Het gevorderde bedrag aan buitengerechtelijke incassokosten is hoger dan het in het Besluit bepaalde tarief. De kantonrechter zal de vordering of het gevorderde bedrag dan ook toewijzen tot het subsidiair gevorderde, te weten € 502,15 (inclusief btw), en voor het overige afwijzen. De gevorderde rente over de buitengerechtelijke kosten is ook toewijsbaar, met dien verstande dat deze wordt toegewezen vanaf de datum van de dagvaarding, omdat de passagiers in elk geval vanaf die datum daarop aanspraak kan maken en gesteld noch gebleken is dat dit ook al vanaf een eerdere datum kon.
5.11.
De proceskosten komen voor rekening van de vervoerder, omdat deze ongelijk krijgt. Ook de nakosten kunnen worden toegewezen, voor zover deze kosten daadwerkelijk door de passagiers worden gemaakt.

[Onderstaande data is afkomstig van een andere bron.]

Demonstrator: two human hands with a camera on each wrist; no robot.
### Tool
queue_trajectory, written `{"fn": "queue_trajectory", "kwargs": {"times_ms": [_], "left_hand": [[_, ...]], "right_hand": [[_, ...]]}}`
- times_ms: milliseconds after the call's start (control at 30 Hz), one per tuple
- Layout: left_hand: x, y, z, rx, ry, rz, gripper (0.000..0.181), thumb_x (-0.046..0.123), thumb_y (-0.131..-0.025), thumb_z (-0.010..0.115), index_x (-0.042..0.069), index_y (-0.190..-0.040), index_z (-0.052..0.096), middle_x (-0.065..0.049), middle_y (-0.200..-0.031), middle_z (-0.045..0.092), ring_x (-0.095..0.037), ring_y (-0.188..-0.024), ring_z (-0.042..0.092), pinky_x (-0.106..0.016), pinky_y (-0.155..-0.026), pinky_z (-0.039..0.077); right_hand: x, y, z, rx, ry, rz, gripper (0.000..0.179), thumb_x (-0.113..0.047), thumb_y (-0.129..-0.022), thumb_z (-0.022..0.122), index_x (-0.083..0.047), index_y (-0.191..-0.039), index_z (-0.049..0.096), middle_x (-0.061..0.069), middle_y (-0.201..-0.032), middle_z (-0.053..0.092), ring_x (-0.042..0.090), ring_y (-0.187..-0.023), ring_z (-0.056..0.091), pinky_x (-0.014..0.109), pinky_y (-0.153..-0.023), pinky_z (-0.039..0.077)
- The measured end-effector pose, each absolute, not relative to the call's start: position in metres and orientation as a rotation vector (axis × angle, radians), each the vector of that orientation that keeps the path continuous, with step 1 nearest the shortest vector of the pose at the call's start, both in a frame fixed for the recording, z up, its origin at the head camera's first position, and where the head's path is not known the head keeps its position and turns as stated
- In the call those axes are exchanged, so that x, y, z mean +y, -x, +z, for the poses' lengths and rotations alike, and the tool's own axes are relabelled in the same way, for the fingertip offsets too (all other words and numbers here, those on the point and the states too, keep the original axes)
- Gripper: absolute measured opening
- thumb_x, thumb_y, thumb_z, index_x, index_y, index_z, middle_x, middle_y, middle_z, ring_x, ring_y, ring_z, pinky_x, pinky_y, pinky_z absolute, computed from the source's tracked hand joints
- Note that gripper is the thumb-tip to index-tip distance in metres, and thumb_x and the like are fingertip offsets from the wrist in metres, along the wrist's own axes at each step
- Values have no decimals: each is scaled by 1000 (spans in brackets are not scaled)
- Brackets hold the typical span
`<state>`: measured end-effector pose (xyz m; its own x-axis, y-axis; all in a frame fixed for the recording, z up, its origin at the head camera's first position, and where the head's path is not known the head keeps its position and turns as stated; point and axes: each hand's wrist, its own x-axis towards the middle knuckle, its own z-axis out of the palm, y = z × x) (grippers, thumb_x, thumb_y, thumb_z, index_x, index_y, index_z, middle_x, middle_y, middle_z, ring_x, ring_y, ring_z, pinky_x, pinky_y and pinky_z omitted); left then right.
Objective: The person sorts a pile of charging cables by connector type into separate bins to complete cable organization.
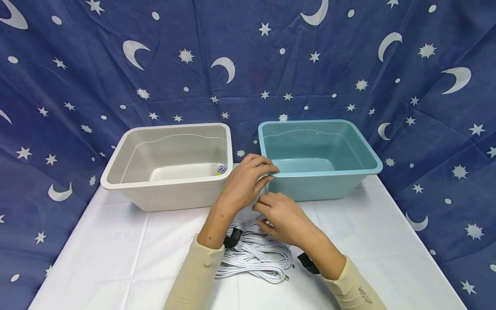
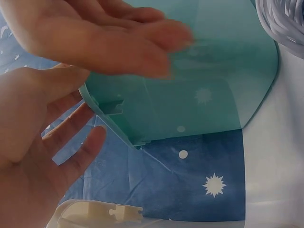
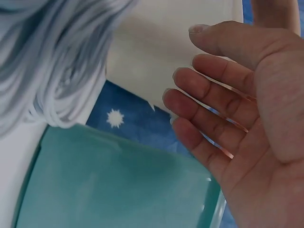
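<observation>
My left hand (image 1: pixel 248 181) reaches to the near left corner of the teal bin (image 1: pixel 321 173), its fingertips right at the rim. In the left wrist view its fingers (image 2: pixel 78 156) are loosely spread beside that rim, with nothing between them. My right hand (image 1: pixel 284 217) hovers just below and right of it, over the far side of a pile of coiled white cables (image 1: pixel 252 258). The right wrist view shows its fingers (image 3: pixel 209 102) gently bent and the palm bare. Part of the pile is hidden under both forearms.
At the left stands a beige bin (image 1: pixel 166 183), with a small cable bundle (image 1: pixel 221 169) with a yellow bit in its near right corner. Both bins rest on a white tablecloth (image 1: pixel 170 254). A blue curtain (image 1: pixel 248 60) with moons and stars hangs behind.
</observation>
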<state>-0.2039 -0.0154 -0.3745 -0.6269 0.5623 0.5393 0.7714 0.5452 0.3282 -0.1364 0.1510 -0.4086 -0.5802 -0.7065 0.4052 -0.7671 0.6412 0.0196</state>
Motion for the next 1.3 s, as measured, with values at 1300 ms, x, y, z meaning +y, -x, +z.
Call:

De gevorderde rente is toewijsbaar met ingang van de datum gelegen 14 dagen na betekening van dit vonnis.

6.De beslissing

De kantonrechter:
6.1.
veroordeelt de vervoerder tot betaling aan de passagiers van € 3.402,15 te vermeerderen met de wettelijke rente over € 2.900,00 vanaf 20 juli 2017 en over € 502,15 vanaf 26 maart 2019 tot aan de dag van algehele voldoening;
6.2.
veroordeelt de vervoerder tot betaling van de proceskosten die aan de kant van de passagiers tot en met vandaag worden begroot op de bedragen zoals deze hieronder zijn gespecificeerd:
dagvaarding € 99,01;
griffierecht € 231,00;
salaris gemachtigde € 436,00;
vermeerderd met de wettelijke rente over deze bedragen vanaf de datum gelegen 14 dagen na betekening van dit vonnis tot aan de dag van de algehele voldoening;
6.3.
veroordeelt de vervoerder tot betaling van € 109,00 aan nakosten voor zover deze kosten daadwerkelijk door de passagiers worden gemaakt, vermeerderd met de wettelijke rente vanaf de datum gelegen 14 dagen na betekening van dit vonnis tot aan de dag van de algehele voldoening;
6.4.
verklaart dit vonnis tot zover uitvoerbaar bij voorraad;
6.5.
wijst het meer of anders gevorderde af.
Dit vonnis is gewezen door mr. S.N. Schipper, kantonrechter en is uitgesproken op de openbare terechtzitting van bovengenoemde datum in aanwezigheid van de griffier.